June 27, 2025 at 5:50 a.m.

In open meetings case, Sowinski missed deadline on rendering decision

Judge took 219 days to decide a simple open meetings case
Sowinski
Sowinski

By RICHARD MOORE
Investigative Reporter

Oneida County might be the place where nature lingers longer, but apparently so do court cases, as Oneida County circuit judge Mary Sowinski blew past a decision time limit set by Supreme Court rule in a recent open meetings case.

Sowinski’s decision in the case was more than a month after the Supreme Court rule’s final time limit — including an extension — for rendering opinions.

On June 6, Sowinski issued a written decision after an October 16, 2024, court trial. Following the trial, the judge gave parties two weeks to submit briefs, and, on October 30, Oneida County district attorney Jillian Pfeifer submitted a brief, the last submission before the decision 219 days later.

Pfeifer’s submission triggered a clock established by Supreme Court rule for issuing decisions. Per the rule, judges have 90 days to render an opinion after the matter has been submitted to the judge in final form, which for Sowinski would have started the clock ticking on October 30. 

The 90-day period excludes any time the judge is out due to illness. If the original 90-day deadline can’t be met, the judge is required to certify the delay to the parties and to the chief judge of the judicial district, and receives another 90 days to decide the case.

“If a decision can not be made within 90 days, the judge shall certify this in the record of the matter and notify the chief judge of the judicial administrative district,” the rule states. “The period is then extended for one additional period of 90 days.”

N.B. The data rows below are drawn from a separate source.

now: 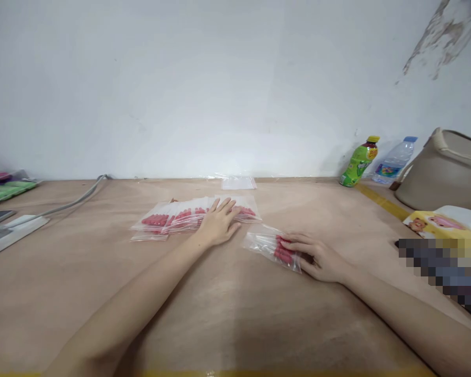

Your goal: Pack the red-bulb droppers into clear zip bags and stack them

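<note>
Several clear bags with small red pieces lie overlapping in a row near the back middle of the table. My left hand rests palm down on the right part of that row, its fingers apart. Nearer and to the right, a separate clear bag with red pieces lies slanted on the table. My right hand touches that bag's right end, fingers slightly bent and spread over the red pieces; its thumb is beside the bag's lower edge.
Flat clear bags lie by the wall. A green bottle, a water bottle, a beige bag and a yellow packet stand or lie right. Left are a grey cable, a power strip and green packs.
</note>
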A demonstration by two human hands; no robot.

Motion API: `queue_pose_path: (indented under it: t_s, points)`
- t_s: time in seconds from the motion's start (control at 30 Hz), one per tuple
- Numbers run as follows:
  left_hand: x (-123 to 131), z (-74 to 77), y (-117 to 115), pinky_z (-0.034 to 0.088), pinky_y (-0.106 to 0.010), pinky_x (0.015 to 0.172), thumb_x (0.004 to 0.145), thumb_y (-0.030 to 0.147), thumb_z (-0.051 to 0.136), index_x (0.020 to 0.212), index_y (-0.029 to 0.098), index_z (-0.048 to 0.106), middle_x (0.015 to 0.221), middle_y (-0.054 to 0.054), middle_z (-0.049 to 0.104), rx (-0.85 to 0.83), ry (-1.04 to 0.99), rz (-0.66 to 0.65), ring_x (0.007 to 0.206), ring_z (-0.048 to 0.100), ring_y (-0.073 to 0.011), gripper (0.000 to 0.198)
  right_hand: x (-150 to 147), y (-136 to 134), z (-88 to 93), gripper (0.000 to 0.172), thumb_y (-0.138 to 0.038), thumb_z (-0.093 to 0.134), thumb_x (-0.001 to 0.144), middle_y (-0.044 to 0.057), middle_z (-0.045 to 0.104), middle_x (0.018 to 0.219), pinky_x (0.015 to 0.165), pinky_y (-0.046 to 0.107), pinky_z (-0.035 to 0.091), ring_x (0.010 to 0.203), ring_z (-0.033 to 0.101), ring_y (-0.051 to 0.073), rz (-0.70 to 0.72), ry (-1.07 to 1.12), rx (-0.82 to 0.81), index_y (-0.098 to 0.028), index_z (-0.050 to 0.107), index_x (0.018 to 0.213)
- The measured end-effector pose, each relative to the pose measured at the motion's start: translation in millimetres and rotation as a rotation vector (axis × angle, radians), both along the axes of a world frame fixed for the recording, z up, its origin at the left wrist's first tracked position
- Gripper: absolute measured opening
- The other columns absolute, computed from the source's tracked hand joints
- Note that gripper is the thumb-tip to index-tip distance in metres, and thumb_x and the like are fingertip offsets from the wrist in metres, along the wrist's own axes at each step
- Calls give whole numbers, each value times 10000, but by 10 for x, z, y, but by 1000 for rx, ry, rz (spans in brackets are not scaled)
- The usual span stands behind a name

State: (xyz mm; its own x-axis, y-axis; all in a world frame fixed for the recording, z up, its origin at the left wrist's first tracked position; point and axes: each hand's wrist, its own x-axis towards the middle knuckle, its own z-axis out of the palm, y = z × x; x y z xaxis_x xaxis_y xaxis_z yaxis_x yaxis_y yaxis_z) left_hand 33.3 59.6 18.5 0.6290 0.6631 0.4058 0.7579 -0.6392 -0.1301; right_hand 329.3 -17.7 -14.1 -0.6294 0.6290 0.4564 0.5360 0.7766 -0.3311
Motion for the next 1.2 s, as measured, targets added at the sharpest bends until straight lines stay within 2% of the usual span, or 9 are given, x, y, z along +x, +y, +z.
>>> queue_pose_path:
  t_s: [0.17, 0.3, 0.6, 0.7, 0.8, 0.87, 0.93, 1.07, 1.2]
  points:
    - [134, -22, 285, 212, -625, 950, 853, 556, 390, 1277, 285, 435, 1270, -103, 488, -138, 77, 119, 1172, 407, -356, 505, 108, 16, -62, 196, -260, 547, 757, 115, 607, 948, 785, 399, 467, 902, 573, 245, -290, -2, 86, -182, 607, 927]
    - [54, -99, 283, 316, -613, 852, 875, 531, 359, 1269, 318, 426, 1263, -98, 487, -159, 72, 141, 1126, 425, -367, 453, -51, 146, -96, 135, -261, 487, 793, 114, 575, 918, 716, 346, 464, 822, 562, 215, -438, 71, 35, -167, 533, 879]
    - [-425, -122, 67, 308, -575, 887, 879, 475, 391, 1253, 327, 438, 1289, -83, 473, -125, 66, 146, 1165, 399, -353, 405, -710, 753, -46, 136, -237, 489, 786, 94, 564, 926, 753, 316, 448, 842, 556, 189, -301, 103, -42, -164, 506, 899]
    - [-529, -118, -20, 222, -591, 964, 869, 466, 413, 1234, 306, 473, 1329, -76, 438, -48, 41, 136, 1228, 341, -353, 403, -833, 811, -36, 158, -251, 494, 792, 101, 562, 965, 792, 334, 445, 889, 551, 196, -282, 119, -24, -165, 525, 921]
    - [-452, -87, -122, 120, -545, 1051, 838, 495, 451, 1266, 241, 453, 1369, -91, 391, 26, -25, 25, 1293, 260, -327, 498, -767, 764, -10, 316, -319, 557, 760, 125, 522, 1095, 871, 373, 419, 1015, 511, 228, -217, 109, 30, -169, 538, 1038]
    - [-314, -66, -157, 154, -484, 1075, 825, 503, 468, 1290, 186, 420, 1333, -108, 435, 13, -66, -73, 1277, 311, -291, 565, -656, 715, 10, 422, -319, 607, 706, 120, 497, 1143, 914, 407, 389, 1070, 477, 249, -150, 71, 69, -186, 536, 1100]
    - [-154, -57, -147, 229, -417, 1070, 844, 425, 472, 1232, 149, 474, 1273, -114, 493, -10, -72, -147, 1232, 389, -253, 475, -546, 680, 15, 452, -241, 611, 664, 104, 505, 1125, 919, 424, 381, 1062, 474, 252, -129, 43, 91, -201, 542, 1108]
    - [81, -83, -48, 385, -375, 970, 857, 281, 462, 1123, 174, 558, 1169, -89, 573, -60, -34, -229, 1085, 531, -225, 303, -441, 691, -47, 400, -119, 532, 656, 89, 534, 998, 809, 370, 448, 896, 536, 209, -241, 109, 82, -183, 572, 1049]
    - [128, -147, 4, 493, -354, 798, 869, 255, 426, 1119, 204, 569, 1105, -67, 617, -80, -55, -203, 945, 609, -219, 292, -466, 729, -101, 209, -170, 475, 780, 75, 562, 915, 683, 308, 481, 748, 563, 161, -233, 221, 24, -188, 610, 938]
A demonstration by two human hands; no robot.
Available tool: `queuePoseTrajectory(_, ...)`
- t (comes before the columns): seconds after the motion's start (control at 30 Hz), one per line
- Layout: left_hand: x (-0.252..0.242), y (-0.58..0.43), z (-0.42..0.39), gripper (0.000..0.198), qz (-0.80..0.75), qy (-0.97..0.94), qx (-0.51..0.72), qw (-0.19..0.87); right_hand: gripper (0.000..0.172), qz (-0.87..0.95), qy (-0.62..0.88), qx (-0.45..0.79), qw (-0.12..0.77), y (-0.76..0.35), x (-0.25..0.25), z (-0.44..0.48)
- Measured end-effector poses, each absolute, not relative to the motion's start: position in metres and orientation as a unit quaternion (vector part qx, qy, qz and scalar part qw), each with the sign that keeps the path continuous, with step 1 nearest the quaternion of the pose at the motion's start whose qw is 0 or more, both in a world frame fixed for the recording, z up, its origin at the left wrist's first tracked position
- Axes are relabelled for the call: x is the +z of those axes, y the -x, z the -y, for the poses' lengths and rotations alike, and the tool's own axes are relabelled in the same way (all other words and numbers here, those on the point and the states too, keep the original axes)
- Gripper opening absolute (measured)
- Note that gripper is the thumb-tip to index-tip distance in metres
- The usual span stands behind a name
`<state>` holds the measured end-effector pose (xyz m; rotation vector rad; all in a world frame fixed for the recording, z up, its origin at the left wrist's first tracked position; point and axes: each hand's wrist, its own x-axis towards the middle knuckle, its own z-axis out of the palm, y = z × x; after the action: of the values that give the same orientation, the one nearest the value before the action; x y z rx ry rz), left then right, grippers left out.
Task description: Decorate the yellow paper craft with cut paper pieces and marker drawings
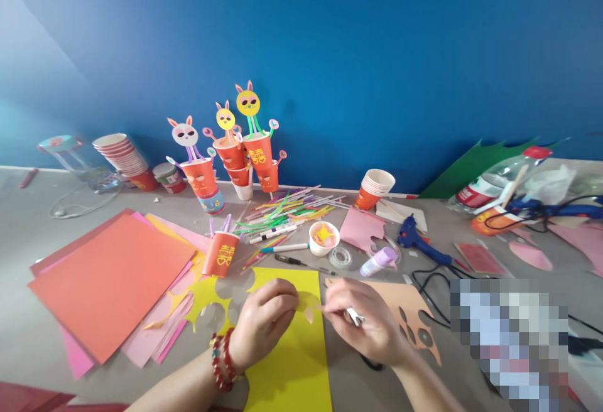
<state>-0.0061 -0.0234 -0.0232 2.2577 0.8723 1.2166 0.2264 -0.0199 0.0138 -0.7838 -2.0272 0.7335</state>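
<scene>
My left hand point(266, 318), a red bead bracelet on its wrist, is closed in a pinch on a small yellow paper cutout point(306, 299). A small peach paper piece point(309, 315) shows against the cutout, between the two hands. My right hand point(360, 324) is closed too, with a pair of scissors point(355, 317) tucked in it; a blade part juts from between the fingers. The fingertips of this hand are pinched near the cutout, and what they grip is too small to make out. Under both hands lies a yellow paper sheet point(294, 368) with rounded cut edges.
Paper-cup figures point(200, 176) with animal heads stand by the blue wall. Straws point(287, 208), a white cup point(324, 239), clear tape point(340, 257) and a glue stick point(378, 262) lie ahead. Coloured sheets point(113, 280) are left; a blue glue gun point(424, 242) with black cable is right.
</scene>
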Motion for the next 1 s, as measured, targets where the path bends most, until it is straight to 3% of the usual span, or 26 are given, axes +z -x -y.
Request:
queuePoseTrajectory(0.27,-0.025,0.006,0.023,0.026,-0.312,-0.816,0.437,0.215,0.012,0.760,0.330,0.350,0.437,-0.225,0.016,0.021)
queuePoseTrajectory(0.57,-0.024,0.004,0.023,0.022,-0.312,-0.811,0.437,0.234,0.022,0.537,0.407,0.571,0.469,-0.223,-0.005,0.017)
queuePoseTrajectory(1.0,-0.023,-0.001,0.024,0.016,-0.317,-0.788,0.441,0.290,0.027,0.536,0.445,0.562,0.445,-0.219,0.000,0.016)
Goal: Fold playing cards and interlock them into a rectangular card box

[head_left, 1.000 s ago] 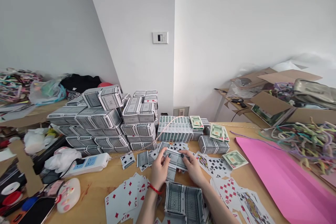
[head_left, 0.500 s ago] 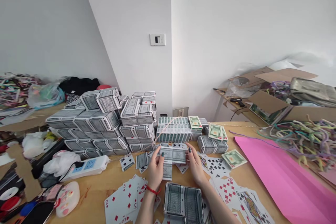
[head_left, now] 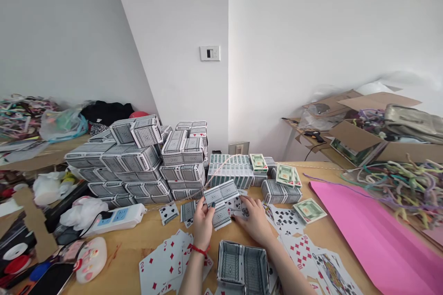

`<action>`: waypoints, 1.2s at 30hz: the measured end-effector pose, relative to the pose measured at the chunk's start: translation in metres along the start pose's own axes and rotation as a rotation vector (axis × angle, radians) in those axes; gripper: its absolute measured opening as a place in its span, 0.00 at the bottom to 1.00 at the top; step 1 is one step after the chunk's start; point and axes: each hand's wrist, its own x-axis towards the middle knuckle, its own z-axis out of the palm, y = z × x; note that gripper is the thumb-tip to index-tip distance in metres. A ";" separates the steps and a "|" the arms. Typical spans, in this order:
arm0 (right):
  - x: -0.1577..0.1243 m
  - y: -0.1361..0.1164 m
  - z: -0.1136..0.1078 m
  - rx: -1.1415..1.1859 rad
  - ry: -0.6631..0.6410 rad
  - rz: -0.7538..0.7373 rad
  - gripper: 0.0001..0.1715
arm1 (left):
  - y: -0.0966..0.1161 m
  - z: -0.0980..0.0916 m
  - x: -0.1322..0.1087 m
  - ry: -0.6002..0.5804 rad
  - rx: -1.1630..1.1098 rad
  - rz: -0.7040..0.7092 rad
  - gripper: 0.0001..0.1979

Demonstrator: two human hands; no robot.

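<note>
My left hand point(head_left: 203, 221) is closed on a strip of playing cards point(head_left: 221, 192), patterned backs up, thumb on top, its right end tilted upward. Just below it is another face-down card point(head_left: 220, 218) at a similar slant; whether it is joined to the strip I cannot tell. My right hand point(head_left: 255, 219) is low over loose cards point(head_left: 238, 204) to the right of the strip, thumb and fingers apart, fingertips at the cards. Between my forearms stands an open box made of cards point(head_left: 243, 265), with two compartments showing.
Stacked card-built blocks point(head_left: 131, 159) rise at the back left. Card packs point(head_left: 285, 175) stand at the back right, beside a pink sheet point(head_left: 374, 239). Face-up cards point(head_left: 166, 262) lie on both sides of the box. A power strip point(head_left: 119, 218) and a phone point(head_left: 51, 279) are at left.
My right hand has let go of the strip's right end and moved down to the loose cards. The strip, held by my left hand alone, has tipped up at its right end.
</note>
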 end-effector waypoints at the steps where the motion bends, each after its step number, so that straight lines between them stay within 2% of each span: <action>1: 0.000 0.001 0.000 0.001 0.008 -0.003 0.28 | 0.000 0.000 0.000 -0.014 -0.013 0.001 0.25; 5: -0.001 0.004 -0.002 0.018 0.044 -0.029 0.23 | 0.000 -0.003 0.001 -0.044 -0.030 0.012 0.21; 9: -0.001 0.008 -0.001 0.058 0.108 -0.153 0.10 | -0.006 -0.006 0.002 -0.018 -0.034 -0.024 0.22; 11: 0.000 0.011 0.000 0.063 0.163 -0.206 0.09 | -0.010 -0.007 0.003 -0.007 -0.031 -0.044 0.21; 16: 0.002 0.014 -0.001 0.020 0.377 -0.311 0.10 | -0.015 -0.007 0.005 0.045 -0.051 -0.070 0.21; 19: 0.000 0.013 -0.003 0.014 0.541 -0.338 0.08 | -0.013 -0.006 0.005 0.026 -0.085 -0.097 0.21; 22: -0.003 0.013 -0.004 0.092 0.660 -0.197 0.08 | -0.011 -0.004 0.005 0.005 -0.110 -0.091 0.22; 26: -0.005 0.017 -0.002 0.275 0.704 0.244 0.15 | -0.012 -0.002 0.006 -0.017 -0.130 -0.038 0.21; 28: -0.003 0.020 0.000 0.479 0.675 0.409 0.17 | -0.012 -0.001 0.005 -0.043 -0.154 -0.048 0.19; 30: 0.000 0.024 -0.001 0.744 0.634 0.474 0.19 | -0.011 -0.002 0.005 -0.044 -0.199 -0.091 0.18; 32: 0.003 0.027 -0.002 0.959 0.622 0.475 0.22 | -0.009 -0.004 0.005 -0.028 -0.247 -0.142 0.18; 36: 0.006 0.025 -0.005 1.139 0.579 0.440 0.25 | -0.005 -0.008 0.006 0.000 -0.188 -0.157 0.16</action>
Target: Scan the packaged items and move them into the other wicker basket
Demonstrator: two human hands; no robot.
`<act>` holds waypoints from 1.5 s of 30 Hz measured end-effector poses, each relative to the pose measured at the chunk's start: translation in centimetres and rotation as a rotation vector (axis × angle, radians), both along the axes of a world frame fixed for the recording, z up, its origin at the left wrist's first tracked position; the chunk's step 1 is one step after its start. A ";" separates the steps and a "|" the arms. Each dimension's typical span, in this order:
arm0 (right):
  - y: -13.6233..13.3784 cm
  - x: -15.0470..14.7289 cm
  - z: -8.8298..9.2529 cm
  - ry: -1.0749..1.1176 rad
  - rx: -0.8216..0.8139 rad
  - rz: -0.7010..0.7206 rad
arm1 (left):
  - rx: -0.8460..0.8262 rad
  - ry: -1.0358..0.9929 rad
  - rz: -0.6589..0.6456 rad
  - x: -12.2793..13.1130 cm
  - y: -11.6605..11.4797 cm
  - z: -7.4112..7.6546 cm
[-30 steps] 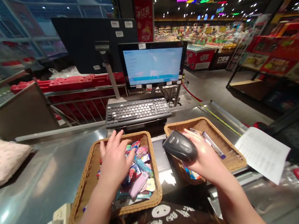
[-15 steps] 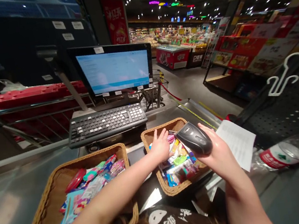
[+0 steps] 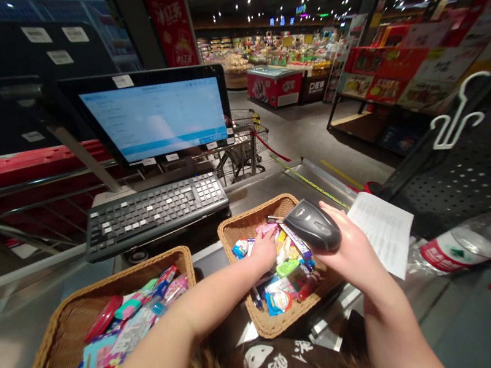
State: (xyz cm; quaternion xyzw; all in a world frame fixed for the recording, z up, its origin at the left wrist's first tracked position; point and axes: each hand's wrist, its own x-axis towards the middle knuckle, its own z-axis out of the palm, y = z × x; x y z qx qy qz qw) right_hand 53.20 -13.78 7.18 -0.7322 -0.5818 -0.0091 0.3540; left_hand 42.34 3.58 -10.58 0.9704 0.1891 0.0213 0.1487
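Head view: two baskets (image 3: pixel 60 338) (image 3: pixel 268 328), right fingers (image 3: pixel 330 210) clasping one scanner (image 3: pixel 312 228), left fingers (image 3: pixel 269 241) among packets (image 3: pixel 279 302), grip unclear.

Number at lower right of the black-framed flat monitor's lit blue-white screen (image 3: pixel 155 117) looks like 1400, trailing digits blurred. Tall red vertical banner (image 3: pixel 175 33) has white Chinese characters, 冰红 legible; black rectangular panel (image 3: pixel 313 88) in the background carries a large white P. Print on the white paper sheet (image 3: pixel 383 230) and red-and-white bottle label (image 3: pixel 440 256): too blurred.
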 end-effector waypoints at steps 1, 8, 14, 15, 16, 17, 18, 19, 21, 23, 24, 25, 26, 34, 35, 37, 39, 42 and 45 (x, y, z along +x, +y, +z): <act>0.1 0.1 0.0 0.001 0.001 -0.004 | 0.008 0.019 0.013 0.1 0.2 0.1; -0.1 0.6 -0.2 0.007 0.013 0.005 | 0.076 -0.007 0.166 -1.9 2.7 4.4; 0.0 0.1 -0.5 0.000 -0.002 0.030 | 0.128 -0.161 0.300 -6.8 3.9 10.2; 0.1 0.0 -0.5 -0.003 -0.004 0.043 | 0.121 -0.190 0.322 -7.6 4.0 11.2; 0.2 -0.2 -0.5 -0.006 -0.003 0.055 | 0.115 -0.218 0.345 -8.5 4.1 12.1; 0.3 -0.5 -0.4 -0.009 0.001 0.064 | 0.116 -0.245 0.368 -9.3 4.1 13.1; 0.4 -0.7 -0.3 -0.013 0.010 0.070 | 0.122 -0.272 0.384 -10.1 4.1 14.0; 0.5 -1.0 -0.2 -0.016 0.017 0.076 | 0.131 -0.304 0.400 -10.8 4.0 14.9; 0.7 -1.7 0.3 -0.025 0.033 0.089 | 0.140 -0.368 0.419 -12.3 3.8 16.6; 0.9 -2.6 0.9 -0.035 0.049 0.106 | 0.137 -0.428 0.426 -13.7 3.5 18.0; 1.0 -3.0 1.1 -0.039 0.058 0.114 | 0.134 -0.455 0.427 -14.3 3.3 18.6; 1.1 -3.4 1.4 -0.045 0.065 0.124 | 0.131 -0.480 0.428 -15.0 3.1 19.1; 1.1 -3.8 1.6 -0.054 0.069 0.135 | 0.127 -0.504 0.429 -15.6 3.0 19.6; 1.7 -6.1 2.0 -0.135 0.119 0.191 | 0.111 -0.602 0.421 -20.0 2.5 21.7; 1.8 -6.4 2.1 -0.136 0.125 0.195 | 0.121 -0.607 0.421 -20.4 2.5 22.0; 2.0 -7.0 2.3 -0.135 0.142 0.205 | 0.145 -0.617 0.425 -21.4 2.6 22.4; 2.2 -7.8 2.7 -0.132 0.161 0.213 | 0.165 -0.627 0.430 -22.3 2.8 22.9; 2.6 -9.0 3.3 -0.133 0.184 0.229 | 0.185 -0.641 0.434 -23.5 3.2 23.5; 2.9 -10.3 3.8 -0.148 0.192 0.255 | 0.191 -0.661 0.440 -24.7 3.5 24.0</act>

In sum, that 180-day calendar stretched to the limit meant Sowinski should have issued her opinion no later than the end of April. Her June 6 decision missed by more than a month. It is not known whether the judge actually certified the delay but in any event missed even the extension deadline.

The court record for the case on the state circuit court online website does not indicate any certification in the record of the need for an additional period.

In the case at hand, at the October 16 court trial, Sowinski found a meeting held in 2023 on wake boats and attended by a quorum of the Lake Tomahawk town board to be illegal, but she decided to issue a written decision to determine individual culpability, if any.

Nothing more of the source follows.